### Task statement
Each line of the listing must be set down exactly as it stands.

*** Dataset section Section Begins ***

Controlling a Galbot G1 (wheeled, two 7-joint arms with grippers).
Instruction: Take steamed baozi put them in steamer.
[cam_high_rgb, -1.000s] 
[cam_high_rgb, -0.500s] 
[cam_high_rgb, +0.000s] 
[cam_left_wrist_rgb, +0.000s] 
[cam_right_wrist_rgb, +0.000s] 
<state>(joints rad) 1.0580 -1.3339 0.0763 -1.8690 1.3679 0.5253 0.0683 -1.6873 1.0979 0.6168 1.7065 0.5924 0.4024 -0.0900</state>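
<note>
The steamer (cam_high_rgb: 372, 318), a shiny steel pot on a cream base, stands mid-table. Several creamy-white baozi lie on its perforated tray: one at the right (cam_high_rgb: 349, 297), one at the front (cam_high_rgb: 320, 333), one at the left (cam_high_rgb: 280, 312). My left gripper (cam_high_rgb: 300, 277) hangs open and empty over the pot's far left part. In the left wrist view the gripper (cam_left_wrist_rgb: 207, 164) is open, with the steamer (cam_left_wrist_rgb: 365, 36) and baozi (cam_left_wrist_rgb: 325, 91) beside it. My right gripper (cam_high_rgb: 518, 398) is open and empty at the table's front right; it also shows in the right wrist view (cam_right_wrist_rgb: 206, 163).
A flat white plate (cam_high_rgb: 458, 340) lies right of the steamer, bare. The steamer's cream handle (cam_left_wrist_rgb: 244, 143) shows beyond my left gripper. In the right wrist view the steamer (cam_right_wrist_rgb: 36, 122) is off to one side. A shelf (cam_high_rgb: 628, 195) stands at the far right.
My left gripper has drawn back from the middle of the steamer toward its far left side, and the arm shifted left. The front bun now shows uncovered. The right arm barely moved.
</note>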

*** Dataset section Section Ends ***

### Your solution
Controlling a Galbot G1 (wheeled, two 7-joint arms with grippers).
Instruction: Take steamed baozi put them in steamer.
[cam_high_rgb, -1.000s] 
[cam_high_rgb, -0.500s] 
[cam_high_rgb, +0.000s] 
[cam_left_wrist_rgb, +0.000s] 
[cam_right_wrist_rgb, +0.000s] 
<state>(joints rad) 1.0580 -1.3339 0.0763 -1.8690 1.3679 0.5253 0.0683 -1.6873 1.0979 0.6168 1.7065 0.5924 0.4024 -0.0900</state>
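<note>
The steamer (cam_high_rgb: 372, 318), a shiny steel pot on a cream base, stands mid-table. Several creamy-white baozi lie on its perforated tray: one at the right (cam_high_rgb: 349, 297), one at the front (cam_high_rgb: 320, 333), one at the left (cam_high_rgb: 280, 312). My left gripper (cam_high_rgb: 300, 277) hangs open and empty over the pot's far left part. In the left wrist view the gripper (cam_left_wrist_rgb: 207, 164) is open, with the steamer (cam_left_wrist_rgb: 365, 36) and baozi (cam_left_wrist_rgb: 325, 91) beside it. My right gripper (cam_high_rgb: 518, 398) is open and empty at the table's front right; it also shows in the right wrist view (cam_right_wrist_rgb: 206, 163).
A flat white plate (cam_high_rgb: 458, 340) lies right of the steamer, bare. The steamer's cream handle (cam_left_wrist_rgb: 244, 143) shows beyond my left gripper. In the right wrist view the steamer (cam_right_wrist_rgb: 36, 122) is off to one side. A shelf (cam_high_rgb: 628, 195) stands at the far right.
My left gripper has drawn back from the middle of the steamer toward its far left side, and the arm shifted left. The front bun now shows uncovered. The right arm barely moved.
</note>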

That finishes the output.